REQUIRED ACTION – Which lines to output? The line containing "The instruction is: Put" and every line after it in the data below, each copied exactly.

----- COLLECTED DATA

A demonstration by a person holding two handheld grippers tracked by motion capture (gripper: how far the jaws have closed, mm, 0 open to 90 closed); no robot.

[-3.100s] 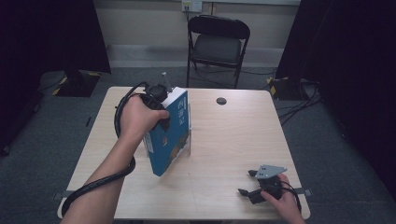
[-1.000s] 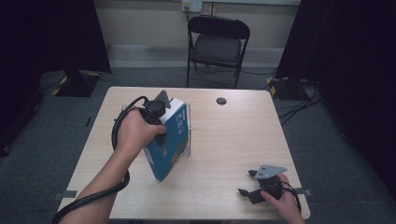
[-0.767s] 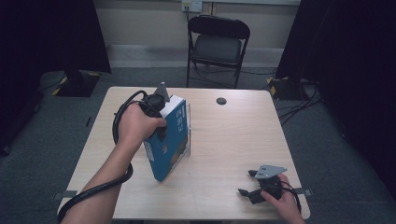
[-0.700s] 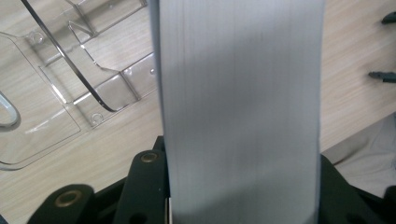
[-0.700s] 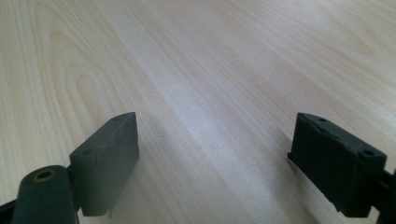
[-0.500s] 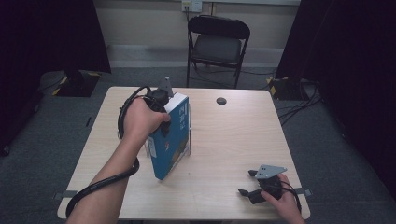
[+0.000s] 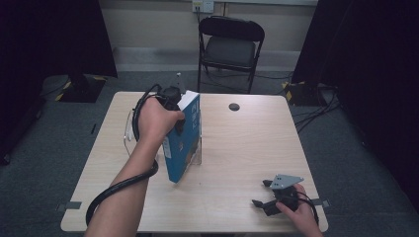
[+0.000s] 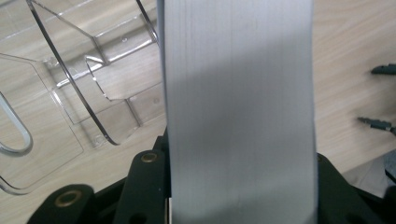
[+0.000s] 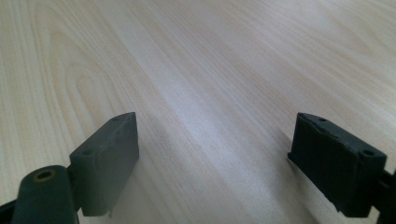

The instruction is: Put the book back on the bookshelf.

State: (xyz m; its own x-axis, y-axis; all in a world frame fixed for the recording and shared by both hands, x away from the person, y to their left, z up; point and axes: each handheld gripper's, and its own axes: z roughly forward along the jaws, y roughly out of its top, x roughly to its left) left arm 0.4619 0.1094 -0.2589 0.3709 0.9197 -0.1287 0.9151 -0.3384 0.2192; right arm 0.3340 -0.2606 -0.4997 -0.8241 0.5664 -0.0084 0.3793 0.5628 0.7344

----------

TASK OUTPUT –
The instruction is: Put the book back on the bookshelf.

State: (xyz m; its own x-axis, y-axis; all in a world frame fixed for the recording and shared by both hands, x away from the person, y to their left, z up; point and axes: each handheld gripper's, and its own axes: z roughly forward along the jaws, y roughly out of its top, x roughly to its left) left arm 0.4619 0.1094 -0.2589 0.3709 0.9197 -0.1287 0.9151 -0.3384 0.2192; right arm 0.3340 -0.2606 -0.4997 -0.8241 0.5664 -0.0084 0.3793 0.5628 0.7344

Output for the exercise is complete.